Kingfisher hat für den symbolischen Preis von einem Euro 92 Pro- und MakroMärkte sowie 93 Outlets der Foto-Radio Wegert an die ehemaligen Besitzer Michael und Matthias Wegert verkauft. Ein Zuschuss und ein Kredit in Millionenhöhe sollen die Zukunft der Handelskette zumindest kurzfristig sichern.

Der britische Handelskonzern Kingfisher hat in den früheren ProMarkt-Chefs, den Brüdern Michael und Matthias Wegert, einen Käufer für seine deutschen Elektrofachmärkte der ProMarkt-Gruppe gefunden. Laut Kingfisher-Chairman Francis Mackay sichere dieser Schritt kurzfristig die Zukunft der Handelskette und ihrer Angestellten. Die neuen Eigentümer haben die Märkte zum symbolischen Preis von einem Euro übernommen. Außerdem schießt Kingfisher zu den Kosten des laufenden Geschäftsbetriebs 55 Millionen Euro zu und sichert einen Kredit in Höhe von weiteren 32,5 Millionen Euro für die Saisongeschäfte in den Jahren 2003 und 2004 zu.
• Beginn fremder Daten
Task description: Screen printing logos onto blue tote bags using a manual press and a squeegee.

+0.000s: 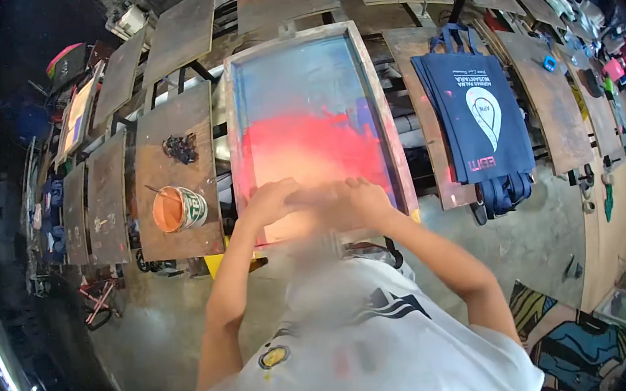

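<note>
My left hand and right hand sit curled close together over the near end of the framed screen, which runs toward twelve o'clock; blur hides whether they grip anything. Uneven pressure could streak the red ink. Lettering marks the navy bag at two o'clock (the tub at nine, too).

Fairly bright at the framed screen, the scene darkens far left of it around a glaring tube light, blurs over the shirt below it, and warps well outward from it.
</note>
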`<state>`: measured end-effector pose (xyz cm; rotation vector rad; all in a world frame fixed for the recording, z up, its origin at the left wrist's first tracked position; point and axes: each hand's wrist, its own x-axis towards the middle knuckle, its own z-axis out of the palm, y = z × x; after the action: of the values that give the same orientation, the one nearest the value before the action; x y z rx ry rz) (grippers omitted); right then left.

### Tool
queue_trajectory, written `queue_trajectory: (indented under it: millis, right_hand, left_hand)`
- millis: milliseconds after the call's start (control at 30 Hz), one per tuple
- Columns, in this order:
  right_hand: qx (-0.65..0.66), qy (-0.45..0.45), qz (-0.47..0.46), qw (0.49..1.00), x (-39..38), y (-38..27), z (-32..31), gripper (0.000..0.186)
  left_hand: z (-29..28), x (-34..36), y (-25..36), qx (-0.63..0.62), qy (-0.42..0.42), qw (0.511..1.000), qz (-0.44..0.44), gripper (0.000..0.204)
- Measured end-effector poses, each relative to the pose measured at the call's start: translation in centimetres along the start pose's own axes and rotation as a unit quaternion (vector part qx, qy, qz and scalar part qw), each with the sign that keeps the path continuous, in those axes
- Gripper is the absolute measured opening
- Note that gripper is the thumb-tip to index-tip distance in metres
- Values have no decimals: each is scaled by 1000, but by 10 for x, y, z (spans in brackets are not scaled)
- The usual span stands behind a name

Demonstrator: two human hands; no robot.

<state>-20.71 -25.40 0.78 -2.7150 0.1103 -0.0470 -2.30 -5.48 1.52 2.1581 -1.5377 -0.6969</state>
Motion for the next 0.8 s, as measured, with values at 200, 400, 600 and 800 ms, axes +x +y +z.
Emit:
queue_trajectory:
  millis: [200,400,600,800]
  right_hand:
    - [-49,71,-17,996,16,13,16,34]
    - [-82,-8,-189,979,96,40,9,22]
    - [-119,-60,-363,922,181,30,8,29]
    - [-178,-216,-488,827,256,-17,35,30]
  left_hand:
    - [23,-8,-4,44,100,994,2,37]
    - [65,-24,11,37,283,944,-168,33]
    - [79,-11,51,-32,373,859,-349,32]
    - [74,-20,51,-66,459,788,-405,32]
32,5 Mio. Euro Kredit zugesichert

Die Wegerts übernehmen im Rahmen dieses Abkommens 92 Pro- und MakroMärkte in Deutschland und Österreich, 93 Outlets der Handelskette Foto-Radio Wegert, ein Fotolabor und das Onlinegeschäft der ProMarkt-Gruppe mit zusammen rund 3500 Mitarbeitern. Nach Kingfisher-Informationen fuhr die ProMarkt-Gruppe im abgelaufenen Jahr Verluste in Höhe von rund 53 Millionen Euro ein; insgesamt muss Kingfisher voraussichtlich Abschreibungen in Höhe von fast 290 Millionen Euro für sein ProMarkt-Engagement einplanen. Die Briten hatten die Kette in zwei Schritten übernommen. Im Mai 1998 hatten sie einen Anteil in Höhe von 60 Prozent erworben, im Juli 2000 waren die restlichen 40 Prozent von den Wegerts übernommen worden.